At Halstrom Academy’s Brentwood campus, students mingle in the study area. Some are going over equations on a whiteboard. Others are talking about their day. Sounds like a typical high school, but it definitely is not. At Halstrom Academy, students learn one-on-one with a single instructor on a pace that’s all their own.
“A lot of people when I tell them I go to Halstrom, they wonder what do you do. Who do you talk to?” said Masa Petrovic, high school senior. “But it’s one of those things where outside of class you actually have more of a social environment. And it’s a much more intellectual group than what I had before so I can relate to a lot of people here.”
Halstrom’s flexible scheduling and a style that allows students to progress at their own speed have allowed students like Petrovic to advance much further than they would in traditional middle school or high school. Petrovic completed so many math courses she’s on to college-level calculus.
“It’s more individualized which I really appreciate because I could learn and actually get something out of my education,” she said.
Comprised of 13 campuses throughout the Southland and Bay Area covering grades 6-12, Halstrom Academy has been teaching one-on-one education to students since 1985. Since its founding, Halstrom has provided more than 16,000 students with an individualized approach to learning.
Dane Brannan teaches 25 students about 12 separate courses at the Brentwood campus on Wilshire. He says teaching one-on-one is liberating as an instructor and offers a real opportunity for growth on the part of students.
“You don’t have to worry about keeping an eye on the kids in the back,” Brannan said. “Instead of having to go over and take time out of my lesson to correct them, I just have a one-on-one channel with a single student.”
The one-to-one instruction coupled with flexible scheduling affords students like Petrovic time for other activities, which in her case means pursuing junior tennis. She is currently ranked 22 in the world in her age bracket. Other students include actors and musicians, some of whom use Halstrom’s on-line component to fill-in for classroom time while on the road.

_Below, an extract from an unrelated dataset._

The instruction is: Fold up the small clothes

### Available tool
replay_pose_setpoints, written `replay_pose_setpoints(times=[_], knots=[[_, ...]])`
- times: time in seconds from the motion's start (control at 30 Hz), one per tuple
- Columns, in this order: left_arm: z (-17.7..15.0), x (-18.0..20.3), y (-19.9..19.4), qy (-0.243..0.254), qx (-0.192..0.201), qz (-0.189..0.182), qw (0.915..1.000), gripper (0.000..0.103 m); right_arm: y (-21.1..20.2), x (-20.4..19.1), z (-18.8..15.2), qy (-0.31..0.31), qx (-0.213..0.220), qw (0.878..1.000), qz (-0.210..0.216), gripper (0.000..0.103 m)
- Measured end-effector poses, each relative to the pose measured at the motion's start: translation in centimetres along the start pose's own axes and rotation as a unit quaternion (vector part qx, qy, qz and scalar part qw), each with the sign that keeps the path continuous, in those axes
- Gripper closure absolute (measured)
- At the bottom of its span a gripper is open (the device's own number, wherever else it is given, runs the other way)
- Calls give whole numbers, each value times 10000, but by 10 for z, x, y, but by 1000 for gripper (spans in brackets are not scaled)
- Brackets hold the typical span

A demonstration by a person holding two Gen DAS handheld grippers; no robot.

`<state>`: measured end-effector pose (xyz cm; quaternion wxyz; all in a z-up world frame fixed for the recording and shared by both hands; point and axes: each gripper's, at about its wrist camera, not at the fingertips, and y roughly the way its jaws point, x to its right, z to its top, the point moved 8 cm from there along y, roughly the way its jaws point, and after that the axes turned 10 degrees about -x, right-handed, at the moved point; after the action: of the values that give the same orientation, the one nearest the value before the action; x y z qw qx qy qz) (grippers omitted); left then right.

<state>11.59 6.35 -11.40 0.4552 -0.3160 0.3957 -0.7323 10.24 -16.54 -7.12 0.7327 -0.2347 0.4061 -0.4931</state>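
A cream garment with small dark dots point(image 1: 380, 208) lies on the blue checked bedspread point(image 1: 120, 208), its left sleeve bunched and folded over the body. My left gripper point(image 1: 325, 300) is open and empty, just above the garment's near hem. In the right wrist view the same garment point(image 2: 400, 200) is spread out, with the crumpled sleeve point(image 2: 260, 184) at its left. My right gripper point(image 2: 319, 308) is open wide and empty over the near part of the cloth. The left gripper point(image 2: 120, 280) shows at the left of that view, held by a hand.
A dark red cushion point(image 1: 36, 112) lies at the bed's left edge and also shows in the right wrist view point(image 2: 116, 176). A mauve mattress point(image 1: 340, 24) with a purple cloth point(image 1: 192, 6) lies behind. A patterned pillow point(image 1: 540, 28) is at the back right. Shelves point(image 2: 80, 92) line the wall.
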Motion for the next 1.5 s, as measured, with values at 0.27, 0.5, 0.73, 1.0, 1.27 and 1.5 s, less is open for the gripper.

“I think I get a lot more work here, but it’s work that’s actually worth something, not busy work,” Petrovic said. “Having that extra time means I can do my homework earlier instead of going to bed at 2 or 3 am like some of my friends.”
At Halstrom, Petrovic has earned enough credits to graduate early, but she doesn’t want any shortcuts. She’s continuing her internship at Cedars-Sinai Medical Center where she recently became one the youngest students to perform a sinuplasty on a cadaver.